Immunohistochemical analysis telomerase suppressed embryos and wt-SpTERT_4.0-Lrescue phenotype. (A and B) Blastula-stage embryos were subjected to 12 Gy of radiation and subjected to gamma H2A.X or 53BP1 staining. No cross-reactivity with S. purpuratus was observed, and only nonspecific background was obtained. (C) Blastula-stage embryos were stained with an ATM/ATR phospho-substrate antibody (green) and DAPI counterstain (blue). Embryos were compressed at the time of mounting and visualization. Localization of the positive signal in the irradiated embryos was found to have a close, yet atypical association with the nucleus of the cell and possibly localized within the cytoplasm. (D) The nonirradiated control showed no positive staining. (E) The embryos injected with S-morpholino showed ATM/ATR substrate staining compared with controls. (F) Rescue attempt of telomerase suppressed embryos with wt-SpTERT_4.0-L. Coinjection of wt-SpTERT_4.0-L mRNA with the S-morpholino (that reduces telomerase activity) could not rescue the embryos. The control morpholino and GFP mRNA injected embryos showed no apparent aberration as it entered the gastrula stage of development.

Consequence of Variation on SpTERT-S Protein Activity

The hypervariability in SpTERT-S prompted us to ask the question whether these changes affect protein function. In particular, do these amino acid changes alter classic telomerase activity. To address this, we microinjected wt-SpTERT_1.0-S and wt-SpTERT_5.0-S, which represent two divergent SpTERTs, into S. purpuratus eggs, and we measured activity similar to that in Figure 8. The results indicated that wt-SpTERT_1.0-S is ∼30% more active than wt-SpTERT_5.0-S (Figure 10A). These two genetic variants of SpTERT differ by 90 amino acids and a small indel in the U1 region (Figure 10C, top schematic). Hence, at this point it is not clear which of these changes in isolation or in combination with one another reduce telomerase activity. However, what is clear from our results is that these variations result in significant changes in protein activity.

Figure 10.

SpTERT activities and interchanged LUX domain constructs. (A) Full length SpTERT_1.0-S and SpTERT_5.0-S mRNA were independently co-injected with S-morpholino and their relative efficiencies in rescuing the telomerase activity was measured. One, two, and four blastuals after microinjection were subjected to SE-TRAP and the product quantified. Values with respect to the control set are shown below each set of microinjections. The SpTERT_4.0-L mRNA coninjected with S-morpholino showed no significant increase in activity over the S-morpholino control. In an attempt to construct a “pseudo-SpTERT-L like” SpTERT-S and a “pseudo-SpTERT-S” SpTERT-L, the LUX domain was inserted in frame into SpTERT-S and removed from SpTERT-L. Insertion of LUX into SpTERT-S effectively removes its function, while removing LUX from SpTERT-L does not render it an effective pseudo SpTERT-S. (B) Similar to (A), The mRNAs from SpTERT_1.0-ΔU1-S, SpTERT_1.0-ΔU2-S, and controls were co-injected with S-morpholiono. The resulting blastulas were subjected to SE-TRAP. Removal of the U1 or U2 domains from SpTERT_1.0-S did not result in the rescue of activity back to endogenous levels of control. (C) Top, a schematic representation is shown for the aligned full length SpTERT-S variants, 1.0 and 5.0 that were used in (A). The vertical blue lines seen between both genes represent sites of amino acid substitution relative to the domain of which they are located in. Bottom, the strategy used in removing the differential LUX domain from SpTERT_4.0-L and cloning it in-frame into SpTERT_1.0-S. Only the domains contained within exon 11 are shown. (D) TRF length analysis of S. purpuratus sperm DNA. DNA samples from three individuals were restricted and subjected to southern blot analysis using a telomeric probe. Lanes 2 and 3 are from the same animal. Lane 4 is blank.

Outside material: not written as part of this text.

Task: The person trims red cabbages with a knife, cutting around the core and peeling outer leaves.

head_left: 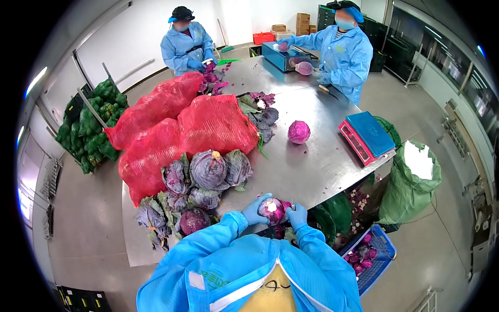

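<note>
My left hand (255, 211), in a blue glove, is closed around the side of a red cabbage (271, 210) at the table's near edge. A pale cut stem end shows on this cabbage. On its other side my gloved right hand (298, 215) is closed, close against a loose purple leaf; a small dark thing shows at its fingers, too small to name. Left of my hands lie several red cabbages (208, 170) with their outer leaves on. One peeled red cabbage (299, 132) sits farther up the steel table (317, 174).
Red mesh sacks (218, 125) fill the table's left side. A scale (366, 138) stands at the right edge. Beyond are a green bag (410, 182) and a blue crate (382, 260) of small cabbages. Two people (187, 44) in blue work across the table.
</note>
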`<act>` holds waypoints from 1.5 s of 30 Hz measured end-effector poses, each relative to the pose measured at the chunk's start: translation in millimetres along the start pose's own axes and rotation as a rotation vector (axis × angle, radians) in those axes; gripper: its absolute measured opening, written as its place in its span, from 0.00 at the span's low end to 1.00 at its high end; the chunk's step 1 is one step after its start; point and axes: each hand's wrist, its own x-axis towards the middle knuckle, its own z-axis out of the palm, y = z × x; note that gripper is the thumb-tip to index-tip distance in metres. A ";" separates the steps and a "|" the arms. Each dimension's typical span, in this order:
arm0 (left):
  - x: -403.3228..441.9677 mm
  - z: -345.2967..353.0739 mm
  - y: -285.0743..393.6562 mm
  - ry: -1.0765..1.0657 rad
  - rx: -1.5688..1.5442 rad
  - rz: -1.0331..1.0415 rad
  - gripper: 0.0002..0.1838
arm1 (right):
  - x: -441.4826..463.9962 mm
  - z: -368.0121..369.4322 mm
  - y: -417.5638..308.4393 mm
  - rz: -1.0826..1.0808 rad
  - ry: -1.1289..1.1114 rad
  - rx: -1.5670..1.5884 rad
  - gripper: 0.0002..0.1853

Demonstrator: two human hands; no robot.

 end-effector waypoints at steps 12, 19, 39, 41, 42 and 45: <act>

Differential Activities of SpTERT-S and SpTERT-L

Intriguingly, unlike SpTERT-S when we microinjected a wild-type wt-SpTERT_4.0-L, it was unable to produce classic telomerase activity above background (Figure 10A). We reasoned that because one of the major differences between SpTERT-S and SpTERT-L genes is the LUX domain, perhaps the deletion of LUX domain can regulate telomerase activity. So, we proceeded with making in frame chimeric proteins. The chimeric protein SpTERT_1.0-S+LUX was constructed in which the LUX domain was introduced after U1. We also made another chimeric protein (SpTERT_4.0-L-ΔLUX) in which LUX domain was deleted (Figure 10C, bottom schematic). Addition of LUX domain to SpTERT-S eliminated its classical activity (Figure 10A). However, deletion of LUX domain in SpTERT_4.0-L did not confer telomerase activity to SpTERT-L, and it still remained inactive (Figure 10A). Collectively these results suggest that natural absence of LUX domain in SpTERT-S protects it against loss of activity and furthermore suggest that SpTERT-L may have distinct activities beyond classical telomere synthesis functions. To gain better insight into function of U region, we also made a U1 deletion mutant of SpTERT_1.0-S, and as before, we measured its activity and compared with a wt-SpTERT_1.0-S. Results indicated that deletion of U1 region abolishes telomerase activity (Figure 10B). These results indicated to us that U1 is essential for SpTERT-S biological activity.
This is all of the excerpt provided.